Saraiki-English Parallel Corpus

License icon

License:

CC-BY-NC-4.0

Shield icon

Steward:

Kaleem Art Press

Task: MT

Release Date: 3/3/2026

Format: CSV

Size: 1.92 MB


Share

Description

This English–Saraiki Parallel Corpus is a curated bilingual dataset of 51,447 aligned sentence pairs (about 0.89 million words in total), translated from English into Saraiki by Kaleem Art Press and cleaned into a consistent sentence-level format for reliable alignment; it is designed to support machine translation training and evaluation, bilingual lexicon and terminology work, and broader linguistic and NLP research for Saraiki, including data-driven language technology development.

Specifics

Licensing

Creative Commons Attribution Non Commercial 4.0 International (CC-BY-NC-4.0)

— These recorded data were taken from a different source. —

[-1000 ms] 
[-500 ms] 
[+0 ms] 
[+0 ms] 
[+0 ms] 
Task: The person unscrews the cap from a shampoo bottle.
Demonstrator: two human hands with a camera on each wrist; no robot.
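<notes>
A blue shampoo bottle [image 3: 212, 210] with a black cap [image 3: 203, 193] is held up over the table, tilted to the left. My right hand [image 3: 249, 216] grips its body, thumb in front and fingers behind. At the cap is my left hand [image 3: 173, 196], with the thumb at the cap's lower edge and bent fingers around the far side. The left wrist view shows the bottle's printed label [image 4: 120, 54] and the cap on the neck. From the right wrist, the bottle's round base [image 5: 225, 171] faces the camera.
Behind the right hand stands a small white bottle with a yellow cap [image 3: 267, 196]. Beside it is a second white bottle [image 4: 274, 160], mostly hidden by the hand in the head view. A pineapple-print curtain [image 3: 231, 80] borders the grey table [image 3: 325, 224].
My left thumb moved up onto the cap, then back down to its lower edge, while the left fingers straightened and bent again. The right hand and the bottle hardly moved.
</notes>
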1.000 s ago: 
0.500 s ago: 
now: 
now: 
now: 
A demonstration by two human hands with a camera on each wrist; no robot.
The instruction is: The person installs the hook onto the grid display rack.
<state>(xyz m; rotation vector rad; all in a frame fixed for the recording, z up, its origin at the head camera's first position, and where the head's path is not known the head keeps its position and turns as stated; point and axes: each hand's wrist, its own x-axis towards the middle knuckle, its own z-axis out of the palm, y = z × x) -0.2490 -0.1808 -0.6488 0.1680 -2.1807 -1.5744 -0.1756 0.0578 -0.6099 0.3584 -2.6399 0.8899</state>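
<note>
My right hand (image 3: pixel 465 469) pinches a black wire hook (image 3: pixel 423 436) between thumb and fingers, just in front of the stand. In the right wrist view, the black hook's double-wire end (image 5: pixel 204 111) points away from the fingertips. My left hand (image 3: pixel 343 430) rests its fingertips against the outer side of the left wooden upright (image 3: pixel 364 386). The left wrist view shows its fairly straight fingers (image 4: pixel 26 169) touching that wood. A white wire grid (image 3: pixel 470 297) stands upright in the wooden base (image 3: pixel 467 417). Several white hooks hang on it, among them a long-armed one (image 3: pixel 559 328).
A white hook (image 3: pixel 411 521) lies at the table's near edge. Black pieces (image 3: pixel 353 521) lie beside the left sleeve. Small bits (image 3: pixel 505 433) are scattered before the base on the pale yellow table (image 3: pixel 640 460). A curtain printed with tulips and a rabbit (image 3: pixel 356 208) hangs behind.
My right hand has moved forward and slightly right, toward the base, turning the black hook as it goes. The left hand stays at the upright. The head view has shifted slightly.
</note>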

https://spdx.org/licenses/CC-BY-NC-4.0.html

Considerations

Restrictions/Special Constraints

The dataset may not be used by organizations with annual revenue exceeding USD 1 million.

Forbidden Usage

• Generating, promoting, or distributing hate speech, misinformation, or culturally offensive content. • Commercial or for-profit projects without explicit permission from the dataset creator. • Any use that misrepresents or distorts Saraiki literature or the works contained within.

Metadata

Languages

Saraiki

Saraiki (سرائیکی) is an Indo-Aryan language spoken by millions across southern Punjab and parts of Sindh, Khyber Pakhtunkhwa, and Balochistan in Pakistan. It has a distinct linguistic and cultural identity, supported by a rich literary tradition in poetry and prose. While it shares features with both Punjabi and Sindhi, Saraiki remains unique in its phonology and vocabulary. The language is written using a Perso-Arabic script.

English

English serves as the source language for this dataset. It represents contemporary, general-purpose written usage and supports cross-lingual research, international accessibility, and English → Saraiki translation modeling.

List of Saraiki Alphabets

آ ا ب ٻ پ ت ٹ ث ج ڄ چ ح خ د ڈ ݙ ذ ر ڑ ز ژ س ش ص ض ط ظ ع غ ف ق ک گ ڳ ل م ن ں ݨ و ہ ھ ی ے

Content of the Corpus

The dataset consists of general-purpose sentences from Kaleem Art Press archives, professionally translated from English into Saraiki. It is designed to support research, language technology development, and the preservation of Saraiki linguistic resources.

Details of the Dataset

This corpus is a bilingual English–Saraiki parallel dataset containing 51,447 professionally translated sentence pairs (English → Saraiki) drawn from general-purpose sentences in the Kaleem Art Press archival texts, totaling approximately 0.89 million words across both languages. It is written in English and Saraiki (Perso-Arabic script) and is intended to support research, language technology development, and the preservation of Saraiki linguistic resources.

Dataset Statistics

  • Sentence Pairs: 51,447

  • Total Words (English + Saraiki): ~0.89 million

  • Translation Direction: English → Saraiki

  • Source: Kaleem Art Press archives

  • Content Type: Parallel, general-purpose sentences

  • Script: English (Latin), Saraiki (Perso-Arabic)

Processing (recommended)

  • Unicode normalization: apply consistent Unicode normalization (e.g., NFC) and standardize whitespace and punctuation.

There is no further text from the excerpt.